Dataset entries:

____

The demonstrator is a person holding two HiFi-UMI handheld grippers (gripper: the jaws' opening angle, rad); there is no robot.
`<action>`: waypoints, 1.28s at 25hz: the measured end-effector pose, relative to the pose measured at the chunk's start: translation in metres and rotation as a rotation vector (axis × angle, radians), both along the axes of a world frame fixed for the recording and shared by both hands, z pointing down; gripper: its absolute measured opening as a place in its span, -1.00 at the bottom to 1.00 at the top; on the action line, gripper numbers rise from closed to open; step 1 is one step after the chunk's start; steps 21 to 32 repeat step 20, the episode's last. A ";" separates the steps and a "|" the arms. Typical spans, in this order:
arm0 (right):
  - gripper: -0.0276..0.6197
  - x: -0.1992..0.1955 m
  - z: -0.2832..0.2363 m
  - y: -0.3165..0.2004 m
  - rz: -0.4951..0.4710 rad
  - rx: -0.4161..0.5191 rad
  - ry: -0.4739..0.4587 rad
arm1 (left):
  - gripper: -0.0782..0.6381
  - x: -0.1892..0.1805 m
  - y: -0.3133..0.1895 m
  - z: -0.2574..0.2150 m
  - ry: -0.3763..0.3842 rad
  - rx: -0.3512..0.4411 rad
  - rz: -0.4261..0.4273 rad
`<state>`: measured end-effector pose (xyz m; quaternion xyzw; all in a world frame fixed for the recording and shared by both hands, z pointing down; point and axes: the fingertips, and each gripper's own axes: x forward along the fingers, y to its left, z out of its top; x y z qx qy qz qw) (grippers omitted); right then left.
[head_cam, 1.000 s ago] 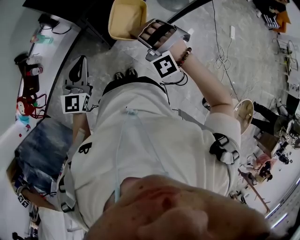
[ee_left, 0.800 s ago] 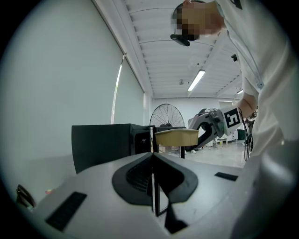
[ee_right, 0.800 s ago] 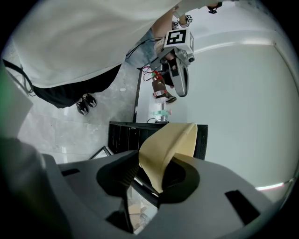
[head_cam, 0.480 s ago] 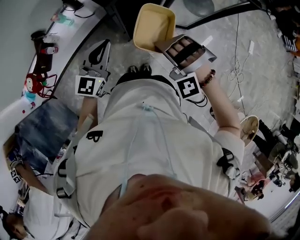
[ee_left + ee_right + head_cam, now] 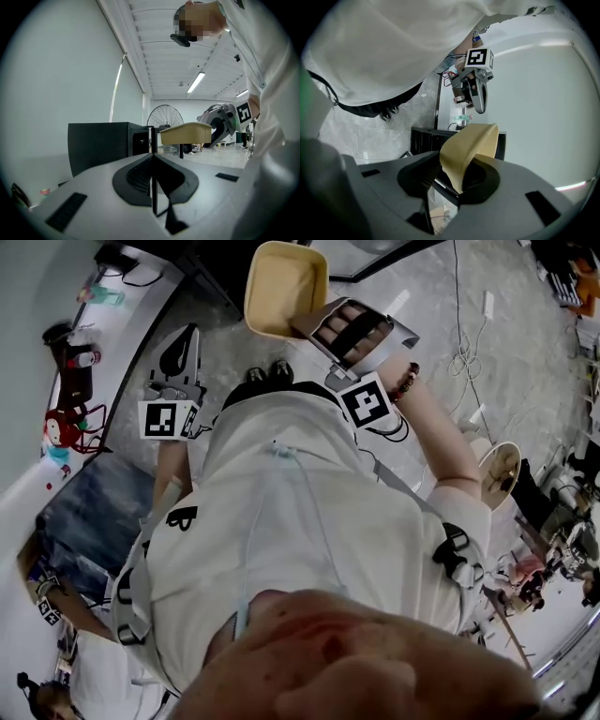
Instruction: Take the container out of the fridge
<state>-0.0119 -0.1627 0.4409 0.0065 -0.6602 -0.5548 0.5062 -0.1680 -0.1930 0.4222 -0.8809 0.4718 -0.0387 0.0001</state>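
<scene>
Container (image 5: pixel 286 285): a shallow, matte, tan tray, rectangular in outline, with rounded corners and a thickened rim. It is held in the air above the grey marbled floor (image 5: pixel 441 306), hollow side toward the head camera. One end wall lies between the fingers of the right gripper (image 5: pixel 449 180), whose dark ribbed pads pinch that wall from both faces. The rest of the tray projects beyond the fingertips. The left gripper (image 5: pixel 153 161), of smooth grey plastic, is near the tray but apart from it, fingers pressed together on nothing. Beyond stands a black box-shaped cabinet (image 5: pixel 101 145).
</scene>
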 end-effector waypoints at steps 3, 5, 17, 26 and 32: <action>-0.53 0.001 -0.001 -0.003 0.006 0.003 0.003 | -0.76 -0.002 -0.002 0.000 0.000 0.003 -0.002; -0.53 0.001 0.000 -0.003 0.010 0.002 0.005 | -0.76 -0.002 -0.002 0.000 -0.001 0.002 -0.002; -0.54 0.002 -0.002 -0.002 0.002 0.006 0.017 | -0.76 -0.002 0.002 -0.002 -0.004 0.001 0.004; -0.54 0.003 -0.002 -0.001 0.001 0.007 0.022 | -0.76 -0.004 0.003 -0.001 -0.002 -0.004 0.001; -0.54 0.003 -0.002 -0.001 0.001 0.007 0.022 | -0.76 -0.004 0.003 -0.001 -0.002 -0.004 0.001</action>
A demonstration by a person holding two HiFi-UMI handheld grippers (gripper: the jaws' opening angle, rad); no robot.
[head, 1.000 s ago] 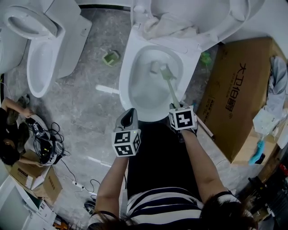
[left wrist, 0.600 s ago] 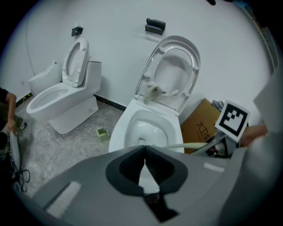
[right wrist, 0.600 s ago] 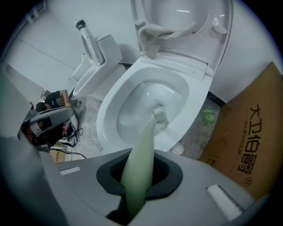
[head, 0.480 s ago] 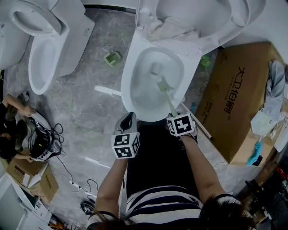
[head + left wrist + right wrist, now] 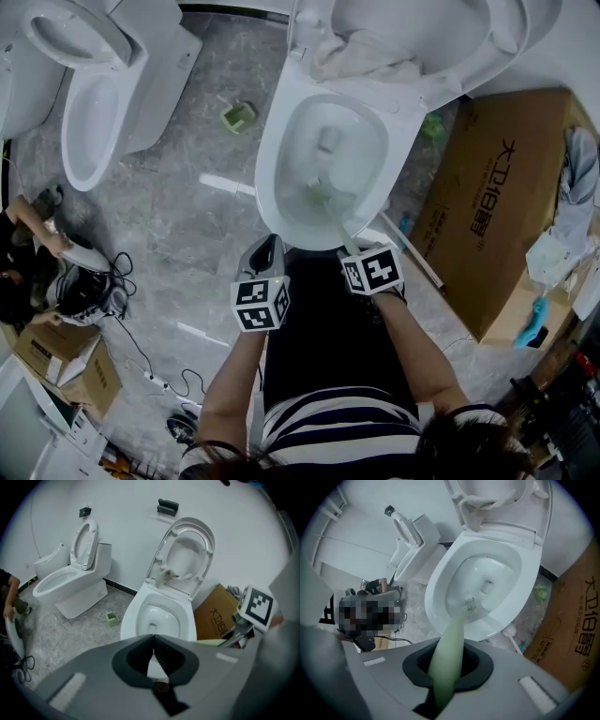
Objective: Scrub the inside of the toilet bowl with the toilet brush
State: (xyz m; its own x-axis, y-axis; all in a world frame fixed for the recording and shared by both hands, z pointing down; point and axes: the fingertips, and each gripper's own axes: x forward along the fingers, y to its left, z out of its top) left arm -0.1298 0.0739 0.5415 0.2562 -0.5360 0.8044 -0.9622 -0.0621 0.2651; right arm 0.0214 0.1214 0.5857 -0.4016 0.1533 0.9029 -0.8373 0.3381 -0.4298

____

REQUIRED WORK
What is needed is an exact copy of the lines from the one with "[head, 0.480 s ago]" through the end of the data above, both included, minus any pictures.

OUTPUT FOR THIS EXERCISE
[head, 0.480 s ago] 
[head + left wrist + right wrist, now] 
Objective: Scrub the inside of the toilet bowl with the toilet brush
State: (xyz m; its own x-axis, y-axis; all in a world frame fixed for the recording and shared by both hands, z pointing down; point and axes: the fingertips, and each gripper's own axes: x forward along the fingers, y to its left, z out of its top) left arm -0.1298 0.0739 0.5415 0.2562 -0.5360 0.8044 -0.9622 -0.0621 0.2651; right arm 0.0214 0.1214 0.5857 -0.4016 0.1533 0.9029 -0.8373 0.3381 -0.4298

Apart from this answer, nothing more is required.